Give back each line of the data exactly.

GIVEN INFORMATION: Begin

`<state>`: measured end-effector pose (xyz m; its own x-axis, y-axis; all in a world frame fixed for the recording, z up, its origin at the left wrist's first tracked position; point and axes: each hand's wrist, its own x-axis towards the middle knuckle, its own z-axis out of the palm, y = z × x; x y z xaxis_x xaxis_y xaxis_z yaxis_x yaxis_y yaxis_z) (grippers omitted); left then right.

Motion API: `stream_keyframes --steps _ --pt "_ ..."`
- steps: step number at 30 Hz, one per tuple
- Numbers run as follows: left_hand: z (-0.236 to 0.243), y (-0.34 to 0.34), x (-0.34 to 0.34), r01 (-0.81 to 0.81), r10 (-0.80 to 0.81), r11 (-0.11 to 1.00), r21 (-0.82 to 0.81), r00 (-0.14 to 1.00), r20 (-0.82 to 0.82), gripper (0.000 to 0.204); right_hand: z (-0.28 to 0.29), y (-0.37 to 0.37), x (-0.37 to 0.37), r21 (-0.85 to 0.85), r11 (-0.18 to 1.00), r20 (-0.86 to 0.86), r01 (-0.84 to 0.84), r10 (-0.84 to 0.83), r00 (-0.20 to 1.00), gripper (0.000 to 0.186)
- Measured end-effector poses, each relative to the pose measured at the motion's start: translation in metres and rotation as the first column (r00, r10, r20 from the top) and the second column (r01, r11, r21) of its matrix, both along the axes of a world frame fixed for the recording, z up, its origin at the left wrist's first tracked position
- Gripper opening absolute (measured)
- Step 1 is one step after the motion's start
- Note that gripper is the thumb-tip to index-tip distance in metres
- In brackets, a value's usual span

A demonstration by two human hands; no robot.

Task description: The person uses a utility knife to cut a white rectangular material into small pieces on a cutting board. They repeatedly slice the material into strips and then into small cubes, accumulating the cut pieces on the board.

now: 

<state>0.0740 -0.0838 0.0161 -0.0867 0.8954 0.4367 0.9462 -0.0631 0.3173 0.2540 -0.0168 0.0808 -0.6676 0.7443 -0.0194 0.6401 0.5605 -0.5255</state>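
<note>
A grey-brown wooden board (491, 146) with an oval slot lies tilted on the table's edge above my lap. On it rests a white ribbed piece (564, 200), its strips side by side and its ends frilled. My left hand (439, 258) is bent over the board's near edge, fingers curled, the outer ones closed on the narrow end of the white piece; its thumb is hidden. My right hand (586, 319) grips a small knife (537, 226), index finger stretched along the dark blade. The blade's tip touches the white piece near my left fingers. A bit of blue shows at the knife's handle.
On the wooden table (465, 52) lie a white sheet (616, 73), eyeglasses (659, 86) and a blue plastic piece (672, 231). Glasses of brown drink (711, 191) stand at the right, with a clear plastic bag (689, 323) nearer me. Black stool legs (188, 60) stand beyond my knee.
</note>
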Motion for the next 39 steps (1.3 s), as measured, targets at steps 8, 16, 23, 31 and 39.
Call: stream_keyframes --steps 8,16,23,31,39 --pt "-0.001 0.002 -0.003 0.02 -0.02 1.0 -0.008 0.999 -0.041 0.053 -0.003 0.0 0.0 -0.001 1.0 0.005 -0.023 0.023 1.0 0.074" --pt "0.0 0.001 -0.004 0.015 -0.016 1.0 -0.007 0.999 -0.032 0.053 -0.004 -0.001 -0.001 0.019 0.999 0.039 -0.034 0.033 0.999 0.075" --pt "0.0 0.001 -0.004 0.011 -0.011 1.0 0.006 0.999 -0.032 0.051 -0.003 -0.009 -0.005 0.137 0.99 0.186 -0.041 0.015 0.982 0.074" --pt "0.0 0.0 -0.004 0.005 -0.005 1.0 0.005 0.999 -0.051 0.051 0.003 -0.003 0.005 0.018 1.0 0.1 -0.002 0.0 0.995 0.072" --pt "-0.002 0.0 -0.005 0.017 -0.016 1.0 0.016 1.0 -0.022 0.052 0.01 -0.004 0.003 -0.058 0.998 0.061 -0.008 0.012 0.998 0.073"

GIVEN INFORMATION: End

*ANSWER*
`<state>`: measured end-effector pose (xyz m; its own x-axis, y-axis; all in a world frame fixed for the recording, z up, its origin at the left wrist's first tracked position; point and axes: each hand's wrist, its own x-axis towards the middle knuckle, its own z-axis out of the palm, y = z × x; x y z xaxis_x xaxis_y xaxis_z yaxis_x yaxis_y yaxis_z) (grippers omitted); left then right.

Motion API: `stream_keyframes --steps _ --pt "_ ..."`
- steps: step number at 30 Hz, one per tuple
- Numbers run as follows: left_hand: z (-0.236 to 0.243), y (-0.34 to 0.34), x (-0.34 to 0.34), r01 (-0.81 to 0.81), r10 (-0.80 to 0.81), r11 (-0.11 to 1.00), r21 (-0.82 to 0.81), r00 (-0.14 to 1.00), r20 (-0.82 to 0.82), gripper (0.000 to 0.204); right_hand: z (-0.28 to 0.29), y (-0.37 to 0.37), x (-0.37 to 0.37), r21 (-0.85 to 0.85), r11 (-0.18 to 1.00), r20 (-0.86 to 0.86), r01 (-0.84 to 0.84), r10 (-0.84 to 0.83), r00 (-0.20 to 1.00), gripper (0.000 to 0.186)
- Measured end-effector poses, each relative to the pose measured at the motion's start: translation in metres and rotation as the first column (r00, r10, r20 from the top) and the second column (r01, r11, r21) of its matrix, both along the axes of a world frame fixed for the recording, z up, its origin at the left wrist's first tracked position
- Gripper opening absolute (measured)
- Step 1 is one step after the motion's start
- Note that gripper is the thumb-tip to index-tip distance in metres
- In brackets, a value's usual span

A demonstration by two human hands; no robot.

Task description: The person uses a utility knife to cut a white rectangular material into small pieces on a cutting board. They repeatedly slice the material into strips and then into small cubes, accumulating the cut pieces on the board.

now: 

<state>0.0740 -0.0838 0.0161 -0.0867 0.8954 0.4367 0.9462 -0.0631 0.3173 0.2540 -0.0168 0.0808 -0.6676 0.7443 -0.0194 0.6401 0.5605 -0.5255</state>
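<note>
A grey-brown wooden board (491, 146) with an oval slot lies tilted on the table's edge above my lap. On it rests a white ribbed piece (564, 200), its strips side by side and its ends frilled. My left hand (439, 258) is bent over the board's near edge, fingers curled, the outer ones closed on the narrow end of the white piece; its thumb is hidden. My right hand (586, 319) grips a small knife (537, 226), index finger stretched along the dark blade. The blade's tip touches the white piece near my left fingers. A bit of blue shows at the knife's handle.
On the wooden table (465, 52) lie a white sheet (616, 73), eyeglasses (659, 86) and a blue plastic piece (672, 231). Glasses of brown drink (711, 191) stand at the right, with a clear plastic bag (689, 323) nearer me. Black stool legs (188, 60) stand beyond my knee.
</note>
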Motion for the next 39 steps (1.3 s), as measured, targets at steps 8, 16, 23, 31 and 39.
Call: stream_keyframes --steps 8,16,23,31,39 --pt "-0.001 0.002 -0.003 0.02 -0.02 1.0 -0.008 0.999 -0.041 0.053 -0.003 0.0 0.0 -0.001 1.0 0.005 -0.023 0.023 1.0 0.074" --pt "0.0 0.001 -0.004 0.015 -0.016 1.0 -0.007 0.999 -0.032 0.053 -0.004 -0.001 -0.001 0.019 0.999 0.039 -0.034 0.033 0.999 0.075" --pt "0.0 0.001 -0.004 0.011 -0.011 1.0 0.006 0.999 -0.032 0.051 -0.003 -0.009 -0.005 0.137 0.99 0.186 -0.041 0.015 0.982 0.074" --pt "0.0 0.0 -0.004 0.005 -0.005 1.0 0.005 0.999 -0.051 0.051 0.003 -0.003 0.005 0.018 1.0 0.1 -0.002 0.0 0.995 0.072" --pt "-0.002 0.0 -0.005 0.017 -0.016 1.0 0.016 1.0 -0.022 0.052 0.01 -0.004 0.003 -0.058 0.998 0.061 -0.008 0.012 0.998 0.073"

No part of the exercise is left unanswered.